Binary Search Trees

Binary search trees are special type of binary trees in which elements are inserted in a prescribed order. A binary search tree is a binary tree which is either empty or in which the following conditions are satisfied:

1. All the elements of the left subtree of the root are less than the element of the root
2. All the elements of the right subtree of the root are greater than the element of the root
3. The left and right subtrees of a binary search tree are binary search trees once again

So the definition of a binary search tree is again recursive. An example of a binary search tree is as shown in figure-1

It must be emphasized that no two nodes in a binary search tree can hold equal data value. The operation defined on a binary search tree are typically based on this property. A binary search tree has following basic operations: search, insert and delete.

Searching in a Binary Search Tree

It is very easy to search for a data item in a binary search tree. In the item to be searched is compared to the data item of the root. If it is equal then the search terminates and the control is returned back. If the item is less than the data item of the root then we search in the left subtree; otherwise we search in the right subtree. And this process is called recursively until the desired item is not found or entire tree gets exhausted.

For this we will assume the previous definition of a tree node, that is TNode.

Here is the function that searched for a given item in a binary search tree.

search(TNode *rt, int item)

{
if (rt == NULL)
return 0;
else if (rt->data == item)
return 1;
else if (rt->data > item)
search(rt->lchild, item);
else
search(rt->rchild, item);
}

Here the function search() returns a value 1 if it finds the data item otherwise it returns a value 0.

Insertion into a Binary Search Tree

While inserting a data item into a binary search tree one must remember the conditions mentioned in the definition of a binary tree so that the tree remains a binary search tree after insertion. In this if the tree is empty then the item to be inserted is placed at the position specified by root node rt. If the item is greater than the data item of the root node than we call the function itself with its right subtree as its root node. And if the data item is less than the data item of the root node then we call the function itself with its right subtree as its root node. And this process continues until we find root node as an empty.

Here is the function that implements this task.

Tree_Insert(TNode **rt, int item)

{
if (*rt == NULL)
{
(*rt) = getnode();
(*rt)->data = item;
(*rt)->lchild = NULL;
(*rt)->rchild = NULL;
}
else if (((*rt)->data)>item)
Tree_Insert(&((*rt)->lchild), item);
else if (((*rt)->data)
Tree_Insert(&((*rt)->rchild), item);
else
{
printf("\nIllegal data item.");
return;
}
}

Deletion from a Binary Search Tree

When we delete a node from a binary search tree then there are two possibility whether the tree is empty or not. If the tree is empty then it will just display an error message and the control is returned back. If the tree is not empty then the item is searched. Again there are two possibilities – whether the item is in the tree or not. The item is searched by using the search() functions. the search function searches not only the node containing the data item but also its parent node.

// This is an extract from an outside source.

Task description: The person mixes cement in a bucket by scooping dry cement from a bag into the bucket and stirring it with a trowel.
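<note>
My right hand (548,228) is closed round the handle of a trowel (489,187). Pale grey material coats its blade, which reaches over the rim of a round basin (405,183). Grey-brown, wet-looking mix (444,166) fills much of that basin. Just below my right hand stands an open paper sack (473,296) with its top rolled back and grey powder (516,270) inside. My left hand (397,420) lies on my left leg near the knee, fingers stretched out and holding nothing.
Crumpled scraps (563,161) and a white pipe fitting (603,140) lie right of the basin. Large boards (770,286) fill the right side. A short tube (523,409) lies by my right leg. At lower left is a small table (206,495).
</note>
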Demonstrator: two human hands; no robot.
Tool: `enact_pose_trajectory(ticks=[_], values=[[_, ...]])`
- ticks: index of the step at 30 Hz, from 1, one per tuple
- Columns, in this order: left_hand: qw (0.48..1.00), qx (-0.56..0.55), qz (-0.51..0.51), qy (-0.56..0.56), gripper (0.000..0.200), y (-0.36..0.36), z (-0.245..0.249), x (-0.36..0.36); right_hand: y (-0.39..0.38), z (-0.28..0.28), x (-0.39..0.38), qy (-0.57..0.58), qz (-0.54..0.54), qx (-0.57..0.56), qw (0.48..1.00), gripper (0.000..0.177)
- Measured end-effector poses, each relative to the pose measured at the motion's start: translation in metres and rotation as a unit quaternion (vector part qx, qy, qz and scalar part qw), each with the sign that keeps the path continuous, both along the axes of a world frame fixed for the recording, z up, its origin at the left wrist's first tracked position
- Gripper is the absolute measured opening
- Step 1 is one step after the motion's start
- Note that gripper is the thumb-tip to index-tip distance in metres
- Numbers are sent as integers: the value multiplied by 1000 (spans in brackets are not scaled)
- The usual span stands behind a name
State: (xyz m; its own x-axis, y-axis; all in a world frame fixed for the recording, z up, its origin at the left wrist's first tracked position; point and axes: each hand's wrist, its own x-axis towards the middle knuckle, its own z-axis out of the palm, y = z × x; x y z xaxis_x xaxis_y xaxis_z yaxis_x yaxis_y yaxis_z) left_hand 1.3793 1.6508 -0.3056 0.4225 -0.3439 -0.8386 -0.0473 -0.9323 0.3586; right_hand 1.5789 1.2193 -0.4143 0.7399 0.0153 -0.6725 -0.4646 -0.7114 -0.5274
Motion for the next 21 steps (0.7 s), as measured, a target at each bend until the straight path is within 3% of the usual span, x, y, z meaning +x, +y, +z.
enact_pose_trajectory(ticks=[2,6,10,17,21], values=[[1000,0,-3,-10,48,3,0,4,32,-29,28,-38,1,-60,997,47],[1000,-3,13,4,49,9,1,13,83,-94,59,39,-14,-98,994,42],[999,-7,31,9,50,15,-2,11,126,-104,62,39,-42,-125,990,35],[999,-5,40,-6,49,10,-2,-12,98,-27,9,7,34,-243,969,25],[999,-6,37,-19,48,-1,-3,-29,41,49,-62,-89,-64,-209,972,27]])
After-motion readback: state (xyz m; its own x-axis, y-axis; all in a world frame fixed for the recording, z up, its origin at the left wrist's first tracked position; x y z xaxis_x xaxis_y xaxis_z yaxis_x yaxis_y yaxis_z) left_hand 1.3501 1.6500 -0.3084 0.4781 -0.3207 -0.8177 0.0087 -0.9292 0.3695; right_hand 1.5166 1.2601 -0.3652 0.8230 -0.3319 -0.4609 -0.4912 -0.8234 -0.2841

If the item is found then again there are four possibilities:

1. The deleted node has no children
2. The deleted node has both left and right children
3. The deleted node has only left child
4. The deleted node has only right child

So out delete function must include all these possibilities.

Tree_Delete(TNode **rt, int item)

{
TNode *parent, *suc, *loc;
if (*rt == NULL)
{
printf("\nTree is empty. Press any key to continue....");
getch();
return;
}
search(rt, item, &parent, &loc);
if (loc == NULL)
{
printf("\nItem not found");
return;
}
if ((loc->lchild != NULL)&&(loc->rchild != NULL))
{
parent = loc;
suc = loc->rchild;
while (suc->lchild != NULL)
{
parent = suc;
suc = suc->lchild;
}
loc->data = suc->data;
loc = suc;
}
if (loc->lchild == NULL)
{
if (parent != NULL)
{
if (parent->lchild == loc)
parent->lchild = loc->rchild;
else
parent->rchild = loc->rchild;
}
else
(*rt) = loc->rchild;
}
if (loc->rchild == NULL)
{
if (parent != NULL)
{
if (parent->lchild == loc)
parent->lchild = loc->lchild;
else
parent->rchild = loc->lchild;
}
else
(*rt) = loc->lchild;
}
free(loc);
}

Now we will write the definition of search() function that will find the location of the node to be deleted, if it is present, along with its parent node.

search(TNode **rt, int item, TNode **p, TNode **loc)

{
(*p) = NULL;
(*loc) = (*rt);
 
while ((*loc != NULL)&&(((*loc)->data) != item))
{
(*p) = (*loc);
if ((*loc)->data > item)
(*loc) = (*loc)->lchild;
else
(*loc) = (*loc)->rchild;
}

Reconstruction of a Binary Tree Using Inorder and Preorder Traversals

In practical situations there are possibilities that inorder or preorder or postorder traversals of two or more trees can produce the same sequence of nodes. Consider the two binary trees as shown in figure-12.40. Inorder traversal of these two binary trees may result in the same sequence of nodes, that is DBEAC.

Figure 2

Similarly preorder or postorder traversals of different binary trees can produce the same sequence of nodes. As a result it is not possible to reconstruct a tree if its inorder or preorder or postorder is provided alone. But if inorder and preorder traversals are provided then it is possible to reconstruct a unique binary tree. But remember that a binary tree can not be uniquely reconstructed if its preorder and postorder traversals are provided.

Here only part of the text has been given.